## Aim of the task
Reproduce exactly, and only, the lines of the material below running from the line bearing "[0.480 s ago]" through the line bearing "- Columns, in". Leave any pictures out.
::::::::
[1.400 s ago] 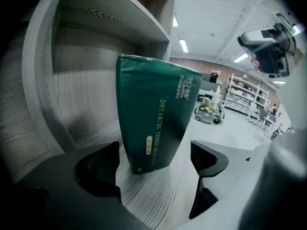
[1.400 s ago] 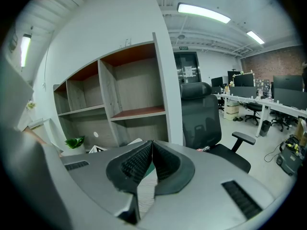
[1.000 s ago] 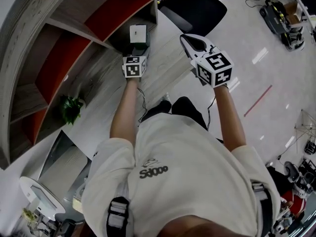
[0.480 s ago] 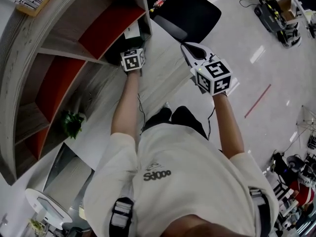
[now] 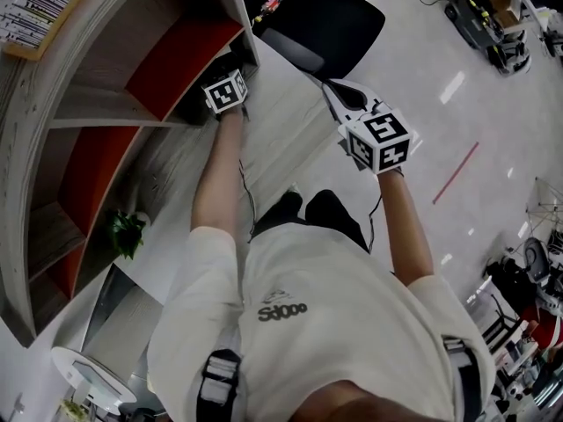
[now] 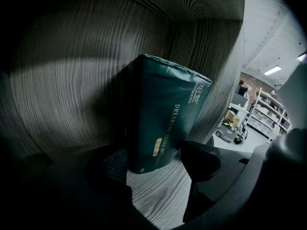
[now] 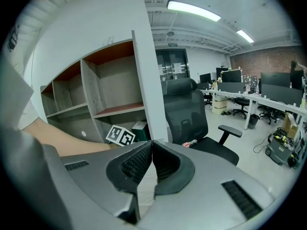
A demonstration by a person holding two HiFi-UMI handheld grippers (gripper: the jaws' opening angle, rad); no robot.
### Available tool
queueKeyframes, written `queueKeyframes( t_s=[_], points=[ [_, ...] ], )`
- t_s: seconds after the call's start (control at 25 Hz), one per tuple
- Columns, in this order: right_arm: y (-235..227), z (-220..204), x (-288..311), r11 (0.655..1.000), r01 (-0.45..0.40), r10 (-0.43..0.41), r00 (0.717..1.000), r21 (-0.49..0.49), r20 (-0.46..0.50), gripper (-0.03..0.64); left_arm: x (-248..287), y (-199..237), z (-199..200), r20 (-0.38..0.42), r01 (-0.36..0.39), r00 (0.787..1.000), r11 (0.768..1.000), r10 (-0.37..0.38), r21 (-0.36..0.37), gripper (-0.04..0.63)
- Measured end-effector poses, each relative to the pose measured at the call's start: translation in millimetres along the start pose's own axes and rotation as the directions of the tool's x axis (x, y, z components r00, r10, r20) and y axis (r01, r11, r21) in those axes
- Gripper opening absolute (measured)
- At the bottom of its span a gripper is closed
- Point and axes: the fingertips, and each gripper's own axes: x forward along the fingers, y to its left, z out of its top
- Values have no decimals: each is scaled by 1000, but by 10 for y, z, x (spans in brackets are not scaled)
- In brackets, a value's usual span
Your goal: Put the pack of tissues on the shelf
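Left gripper (image 6: 153, 159) inside shelf (image 6: 72, 95) cubby, jaws wide, clamping upright pack of tissues (image 6: 165, 114), base near board. Right gripper (image 7: 151, 150) closed, empty, outside shelf. Risk: tall pack probably topples if jaw drags it on release.

- Your left arm (image 5: 218, 178) reaches straight out ahead, with the left gripper (image 6: 156, 162) tilted downward at its end.
- Its jaws stand wide, clamped on the pack of tissues (image 6: 168, 114).
- Your right arm (image 5: 406, 218) is held forward too, and the right gripper (image 7: 152, 150) is well apart from the left.
- Its jaws are pressed together, with nothing between them.
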Motion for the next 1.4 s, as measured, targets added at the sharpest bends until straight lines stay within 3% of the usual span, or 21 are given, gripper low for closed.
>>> queueKeyframes(
  t_s=[0.16, 0.32, 0.48, 0.6, 0.64, 0.72, 0.8, 0.92, 1.04, 1.24, 1.4],
  points=[
    [-43, 8, 52, 1000, 6, -6, 1000, 12, -8, 6, 26, -34, 46, 5, 18, 1000, 999, -18, -31, 336],
    [-36, 56, 33, 1000, 0, 0, 1000, 11, -3, 6, -45, -92, 49, 4, 74, 997, 988, -74, -137, 359],
    [-65, 152, -32, 1000, 4, -4, 1000, 16, 16, 6, -70, -240, 20, -41, 120, 991, 986, -125, -120, 365],
    [-39, 221, -167, 1000, -19, 19, 999, -15, 31, 6, -167, -243, -75, -73, 114, 990, 987, -122, -114, 364],
    [-53, 244, -226, 999, -23, 24, 999, -28, 36, 6, -226, -259, -94, -73, 111, 990, 987, -120, -117, 349],
    [-84, 267, -342, 999, -28, 30, 999, -45, 42, 6, -401, -303, -139, -46, 112, 992, 985, -119, -133, 197],
    [-68, 269, -467, 997, -30, 33, 998, -66, 51, 6, -639, -352, -217, -10, 123, 992, 983, -125, -133, 109],
    [-9, 339, -737, 988, -22, 36, 996, -154, 88, 6, -1114, -533, -184, 101, 165, 982, 983, -157, -83, 34],
    [89, 451, -1029, 972, -31, 65, 988, -231, 139, 6, -1727, -775, -23, 244, 208, 949, 978, -200, -6, 20],
    [274, 567, -1612, 952, -53, 124, 967, -300, 221, 6, -2832, -1195, 119, 373, 119, 910, 976, -180, 180, 18],
    [408, 549, -2053, 936, -81, 171, 955, -344, 241, 6, -3710, -1519, 154, 448, 72, 878, 973, -167, 221, 18]
  ],
)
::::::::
## Solution to the problem
[0.480 s ago] 
[now] 
[now] 
[now] 
A demonstration by a person holding two HiFi-UMI handheld grippers (gripper: the jaws' opening angle, rad); no robot.
### Available tool
queueKeyframes, written `queueKeyframes( t_s=[_], points=[ [_, ...] ], )`
- t_s: seconds after the call's start (control at 25 Hz), one per tuple
- Columns, in this order: right_arm: y (-235..227), z (-220..204), x (-288..311), r11 (0.655..1.000), r01 (-0.45..0.40), r10 (-0.43..0.41), r00 (0.717..1.000), r21 (-0.49..0.49), r20 (-0.46..0.50), gripper (-0.03..0.64); left_arm: x (-248..287), y (-199..237), z (-199..200), r20 (-0.38..0.42), r01 (-0.36..0.39), r00 (0.787..1.000), r11 (0.768..1.000), r10 (-0.37..0.38), r21 (-0.36..0.37), gripper (-0.04..0.63)

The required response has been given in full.